ICD-10 Code E72.4 – Disorders of ornithine metabolism (2026): Diagnosis, Symptoms & Billing Guide
2026 ICD-10-CM Diagnosis Code E72.4 – Disorders of ornithine metabolism
What it is
E72.4 identifies inherited disorders that affect how the body processes ornithine, an amino acid involved in the urea cycle. Use it for documented ornithine metabolism abnormalities, including ornithine transcarbamylase-related conditions when specified as such.
Clinical signs
Clinical features vary; refer to documentation. Patients may present with signs of a urea cycle disorder, such as poor feeding, vomiting, lethargy, confusion, or recurrent hyperammonemia, but you should code only what is documented.
When to use this code
Use E72.4 when the provider documents a disorder of ornithine metabolism as the diagnosis or confirms an inherited ornithine-related metabolic defect.
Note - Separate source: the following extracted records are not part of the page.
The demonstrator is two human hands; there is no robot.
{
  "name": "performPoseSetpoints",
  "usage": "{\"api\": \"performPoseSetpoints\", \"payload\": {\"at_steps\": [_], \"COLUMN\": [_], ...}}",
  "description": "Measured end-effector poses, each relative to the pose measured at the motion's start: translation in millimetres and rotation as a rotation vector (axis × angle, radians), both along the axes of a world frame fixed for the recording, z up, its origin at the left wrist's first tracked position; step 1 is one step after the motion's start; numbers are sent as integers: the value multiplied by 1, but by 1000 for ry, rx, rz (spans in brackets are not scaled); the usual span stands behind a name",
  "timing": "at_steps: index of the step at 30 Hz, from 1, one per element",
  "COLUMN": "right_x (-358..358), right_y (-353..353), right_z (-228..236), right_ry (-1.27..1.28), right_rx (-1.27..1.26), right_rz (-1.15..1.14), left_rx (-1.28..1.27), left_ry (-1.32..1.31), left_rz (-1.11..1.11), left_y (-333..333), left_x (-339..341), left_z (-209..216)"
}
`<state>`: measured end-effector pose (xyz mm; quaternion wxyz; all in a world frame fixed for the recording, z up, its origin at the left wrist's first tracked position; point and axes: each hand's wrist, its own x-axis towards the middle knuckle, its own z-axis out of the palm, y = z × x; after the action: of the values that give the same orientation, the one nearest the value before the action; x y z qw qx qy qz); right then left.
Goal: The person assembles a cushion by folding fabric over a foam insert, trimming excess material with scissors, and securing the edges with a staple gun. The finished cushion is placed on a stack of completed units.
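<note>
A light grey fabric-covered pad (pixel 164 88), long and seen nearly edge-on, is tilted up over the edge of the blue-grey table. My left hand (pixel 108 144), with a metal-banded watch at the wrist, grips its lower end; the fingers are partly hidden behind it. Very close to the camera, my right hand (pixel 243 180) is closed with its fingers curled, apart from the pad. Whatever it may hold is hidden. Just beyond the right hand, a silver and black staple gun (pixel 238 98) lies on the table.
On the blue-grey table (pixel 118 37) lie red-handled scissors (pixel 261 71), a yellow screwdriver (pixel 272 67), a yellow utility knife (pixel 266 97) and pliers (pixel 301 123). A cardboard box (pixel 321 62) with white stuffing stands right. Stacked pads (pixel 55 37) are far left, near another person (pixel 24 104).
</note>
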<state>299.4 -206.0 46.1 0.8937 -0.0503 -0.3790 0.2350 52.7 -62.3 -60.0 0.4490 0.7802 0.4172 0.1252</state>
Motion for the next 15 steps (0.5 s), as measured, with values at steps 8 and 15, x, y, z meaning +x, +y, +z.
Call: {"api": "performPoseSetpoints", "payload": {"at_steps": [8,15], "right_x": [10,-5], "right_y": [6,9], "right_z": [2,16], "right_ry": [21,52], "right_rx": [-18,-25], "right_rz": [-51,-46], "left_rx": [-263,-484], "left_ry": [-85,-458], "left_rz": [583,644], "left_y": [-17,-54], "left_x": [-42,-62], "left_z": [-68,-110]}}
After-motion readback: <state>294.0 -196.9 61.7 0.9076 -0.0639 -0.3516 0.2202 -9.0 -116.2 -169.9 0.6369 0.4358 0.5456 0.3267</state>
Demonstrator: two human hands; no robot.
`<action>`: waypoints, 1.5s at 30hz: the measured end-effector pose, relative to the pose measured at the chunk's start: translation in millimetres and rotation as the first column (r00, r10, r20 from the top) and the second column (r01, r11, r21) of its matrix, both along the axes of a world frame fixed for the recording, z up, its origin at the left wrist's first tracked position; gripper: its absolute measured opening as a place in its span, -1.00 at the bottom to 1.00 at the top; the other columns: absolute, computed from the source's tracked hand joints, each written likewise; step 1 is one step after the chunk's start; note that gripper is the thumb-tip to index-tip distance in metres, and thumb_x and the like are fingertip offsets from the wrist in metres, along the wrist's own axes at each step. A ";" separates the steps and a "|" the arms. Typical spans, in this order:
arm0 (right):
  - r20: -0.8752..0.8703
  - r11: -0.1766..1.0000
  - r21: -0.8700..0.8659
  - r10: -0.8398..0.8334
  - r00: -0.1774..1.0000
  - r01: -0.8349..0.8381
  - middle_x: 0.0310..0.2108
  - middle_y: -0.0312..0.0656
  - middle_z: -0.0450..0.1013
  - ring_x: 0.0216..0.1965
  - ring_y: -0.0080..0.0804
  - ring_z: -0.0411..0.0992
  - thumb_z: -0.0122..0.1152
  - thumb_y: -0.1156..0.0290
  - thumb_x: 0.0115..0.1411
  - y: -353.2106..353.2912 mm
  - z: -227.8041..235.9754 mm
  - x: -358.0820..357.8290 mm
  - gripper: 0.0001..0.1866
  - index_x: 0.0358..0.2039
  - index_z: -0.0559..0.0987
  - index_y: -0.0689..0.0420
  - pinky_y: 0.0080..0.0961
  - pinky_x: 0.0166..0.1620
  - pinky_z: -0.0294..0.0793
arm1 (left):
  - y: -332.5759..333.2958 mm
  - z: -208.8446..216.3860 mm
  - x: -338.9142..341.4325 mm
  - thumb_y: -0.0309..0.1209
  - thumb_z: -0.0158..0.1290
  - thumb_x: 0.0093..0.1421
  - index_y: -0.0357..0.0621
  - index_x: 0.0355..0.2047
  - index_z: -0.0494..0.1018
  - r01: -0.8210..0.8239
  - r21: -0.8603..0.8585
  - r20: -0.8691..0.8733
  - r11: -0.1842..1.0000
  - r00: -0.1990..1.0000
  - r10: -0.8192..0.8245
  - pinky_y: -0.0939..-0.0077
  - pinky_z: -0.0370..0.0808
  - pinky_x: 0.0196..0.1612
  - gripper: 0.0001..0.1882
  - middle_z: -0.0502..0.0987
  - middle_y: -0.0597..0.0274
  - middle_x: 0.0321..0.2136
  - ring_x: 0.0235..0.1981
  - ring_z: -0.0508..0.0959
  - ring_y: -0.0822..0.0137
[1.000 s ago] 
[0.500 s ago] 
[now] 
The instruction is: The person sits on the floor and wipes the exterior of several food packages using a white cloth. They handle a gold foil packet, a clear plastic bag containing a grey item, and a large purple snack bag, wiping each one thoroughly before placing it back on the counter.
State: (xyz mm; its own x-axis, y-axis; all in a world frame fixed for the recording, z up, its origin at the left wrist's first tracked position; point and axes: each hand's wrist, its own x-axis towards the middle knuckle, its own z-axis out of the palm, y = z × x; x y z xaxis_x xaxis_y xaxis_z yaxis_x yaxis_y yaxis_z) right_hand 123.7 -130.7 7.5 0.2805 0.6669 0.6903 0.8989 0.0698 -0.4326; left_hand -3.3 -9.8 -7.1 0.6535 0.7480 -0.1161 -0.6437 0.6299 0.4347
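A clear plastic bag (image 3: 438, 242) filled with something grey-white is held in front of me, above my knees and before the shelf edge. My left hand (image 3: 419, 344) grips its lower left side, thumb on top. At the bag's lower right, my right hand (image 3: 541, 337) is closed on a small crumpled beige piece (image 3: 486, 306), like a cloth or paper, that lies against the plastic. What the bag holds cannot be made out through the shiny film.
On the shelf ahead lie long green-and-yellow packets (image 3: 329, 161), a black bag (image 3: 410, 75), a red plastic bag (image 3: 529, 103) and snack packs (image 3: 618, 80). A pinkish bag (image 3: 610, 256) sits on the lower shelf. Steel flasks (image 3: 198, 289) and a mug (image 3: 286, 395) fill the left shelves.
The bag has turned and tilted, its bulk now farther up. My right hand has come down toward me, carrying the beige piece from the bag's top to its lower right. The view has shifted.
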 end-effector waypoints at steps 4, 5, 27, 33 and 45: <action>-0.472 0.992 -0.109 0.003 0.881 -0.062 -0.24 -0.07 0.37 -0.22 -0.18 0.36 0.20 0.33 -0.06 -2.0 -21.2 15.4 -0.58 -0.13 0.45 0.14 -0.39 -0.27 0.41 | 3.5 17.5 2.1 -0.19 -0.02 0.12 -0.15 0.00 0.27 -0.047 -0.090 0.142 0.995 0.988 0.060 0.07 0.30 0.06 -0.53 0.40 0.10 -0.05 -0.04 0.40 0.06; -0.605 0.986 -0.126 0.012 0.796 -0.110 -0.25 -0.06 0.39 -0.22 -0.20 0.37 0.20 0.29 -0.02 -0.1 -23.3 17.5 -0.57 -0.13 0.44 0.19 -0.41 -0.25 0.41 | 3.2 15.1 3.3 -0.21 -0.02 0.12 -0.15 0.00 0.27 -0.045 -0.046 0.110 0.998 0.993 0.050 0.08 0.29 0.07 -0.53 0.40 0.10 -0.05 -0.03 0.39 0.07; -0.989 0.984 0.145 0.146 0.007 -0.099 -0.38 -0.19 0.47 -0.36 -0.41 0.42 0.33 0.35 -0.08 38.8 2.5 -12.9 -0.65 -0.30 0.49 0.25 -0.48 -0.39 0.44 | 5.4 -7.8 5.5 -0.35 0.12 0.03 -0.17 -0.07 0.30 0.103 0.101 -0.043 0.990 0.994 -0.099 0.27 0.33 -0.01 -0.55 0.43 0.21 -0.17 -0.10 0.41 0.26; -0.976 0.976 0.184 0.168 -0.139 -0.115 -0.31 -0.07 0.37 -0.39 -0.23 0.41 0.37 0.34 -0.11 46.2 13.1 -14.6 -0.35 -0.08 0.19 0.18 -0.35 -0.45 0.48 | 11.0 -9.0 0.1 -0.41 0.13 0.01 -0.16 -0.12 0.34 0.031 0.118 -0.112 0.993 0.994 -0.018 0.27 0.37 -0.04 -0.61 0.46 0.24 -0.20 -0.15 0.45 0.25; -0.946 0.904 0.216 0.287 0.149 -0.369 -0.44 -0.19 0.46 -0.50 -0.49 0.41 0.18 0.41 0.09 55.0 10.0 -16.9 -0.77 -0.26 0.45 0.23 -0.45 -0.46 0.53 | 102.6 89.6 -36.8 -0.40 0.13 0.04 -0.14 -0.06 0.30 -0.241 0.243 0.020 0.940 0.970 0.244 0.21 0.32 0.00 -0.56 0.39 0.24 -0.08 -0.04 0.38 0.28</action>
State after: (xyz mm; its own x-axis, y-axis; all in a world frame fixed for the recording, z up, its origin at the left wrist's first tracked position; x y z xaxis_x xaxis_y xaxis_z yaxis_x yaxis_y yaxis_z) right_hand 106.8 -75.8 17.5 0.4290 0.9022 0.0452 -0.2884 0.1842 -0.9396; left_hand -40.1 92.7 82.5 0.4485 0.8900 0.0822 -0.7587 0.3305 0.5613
It is also appropriate when the record describes a specific ornithine pathway disorder without a more precise ICD-10-CM option. Check documentation if the note only mentions abnormal amino acid testing.
Do not use for
Do not use this code for nonspecific ammonia elevation without a diagnosed ornithine disorder. Do not assign it when the chart documents another metabolic condition or a different urea cycle defect more specifically.
Coding tip
Code the most specific documented metabolic diagnosis, and query the provider if the record only says “ornithine abnormality” or “possible urea cycle disorder.”